I didn’t even have to open the email. The subject line conveyed the devastating news. “Project Terminated.” Those two words delivered a massive blow to our plans for the next couple of years. We had an agreement to sell our business – an agreement complete with payment amounts and transition dates – and the buyer was trying to back out. There had been signs of his wavering commitment to the deal he had made, but my naturally optimistic outlook kept me pushing forward without consideration for what it would mean if he tried to turn and run. Now the reality stared me in the eyes from the subject line on my computer screen.
The pressure in my head began to build as the multitude of negative consequences raced through my mind.
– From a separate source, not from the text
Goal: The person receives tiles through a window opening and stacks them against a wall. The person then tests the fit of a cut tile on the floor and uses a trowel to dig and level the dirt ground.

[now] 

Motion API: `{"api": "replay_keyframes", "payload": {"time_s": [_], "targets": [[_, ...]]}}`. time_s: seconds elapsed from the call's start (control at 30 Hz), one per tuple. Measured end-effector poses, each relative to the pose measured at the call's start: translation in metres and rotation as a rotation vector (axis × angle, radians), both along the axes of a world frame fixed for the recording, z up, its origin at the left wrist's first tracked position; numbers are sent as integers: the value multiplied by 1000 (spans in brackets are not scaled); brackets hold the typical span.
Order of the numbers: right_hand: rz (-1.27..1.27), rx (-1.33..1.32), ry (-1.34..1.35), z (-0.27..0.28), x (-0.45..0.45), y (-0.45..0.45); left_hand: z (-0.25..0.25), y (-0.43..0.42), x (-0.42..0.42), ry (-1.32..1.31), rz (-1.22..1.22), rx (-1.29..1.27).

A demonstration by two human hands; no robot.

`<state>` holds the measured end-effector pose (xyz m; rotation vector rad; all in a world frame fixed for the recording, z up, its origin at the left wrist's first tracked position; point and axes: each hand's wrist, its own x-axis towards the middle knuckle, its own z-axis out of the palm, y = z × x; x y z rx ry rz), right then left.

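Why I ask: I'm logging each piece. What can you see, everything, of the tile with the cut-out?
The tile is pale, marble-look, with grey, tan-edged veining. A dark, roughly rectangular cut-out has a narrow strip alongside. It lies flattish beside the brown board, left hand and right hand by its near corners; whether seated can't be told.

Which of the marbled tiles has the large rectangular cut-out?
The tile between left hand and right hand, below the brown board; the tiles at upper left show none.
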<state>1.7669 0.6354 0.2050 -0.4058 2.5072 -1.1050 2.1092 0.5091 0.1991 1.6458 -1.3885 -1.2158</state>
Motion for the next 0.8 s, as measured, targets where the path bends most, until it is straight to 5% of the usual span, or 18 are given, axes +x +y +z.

There would be practical, business matters to which I would have to attend. My lawyer would have to be consulted and litigation would have to be considered. I might have to go back to square one and try to find another buyer with barely two months left on our lease and, thus, not nearly enough time to make a deal in a new location with a new person.
But the work involved was secondary. The pressure in my head was because I knew the tidal wave of disappointment, stress and failure that had just crashed down on me would have no immediate relief. I had to live this nightmare with my eyes open and weaknesses exposed. I am an alcoholic almost two years sober. A lot of good has come from my work in recovery. For the next few days, however, sobriety meant only one thing. I was defenseless against the tremendous pain. I would have to wallow in the dire truth of my situation, and suffer through the disappointment, anger and fear without relief. I would not sleep – at least not much – and the other things that deserved my attention, like my wife and kids, would be all but ignored while I tried to figure out how to manage this disaster.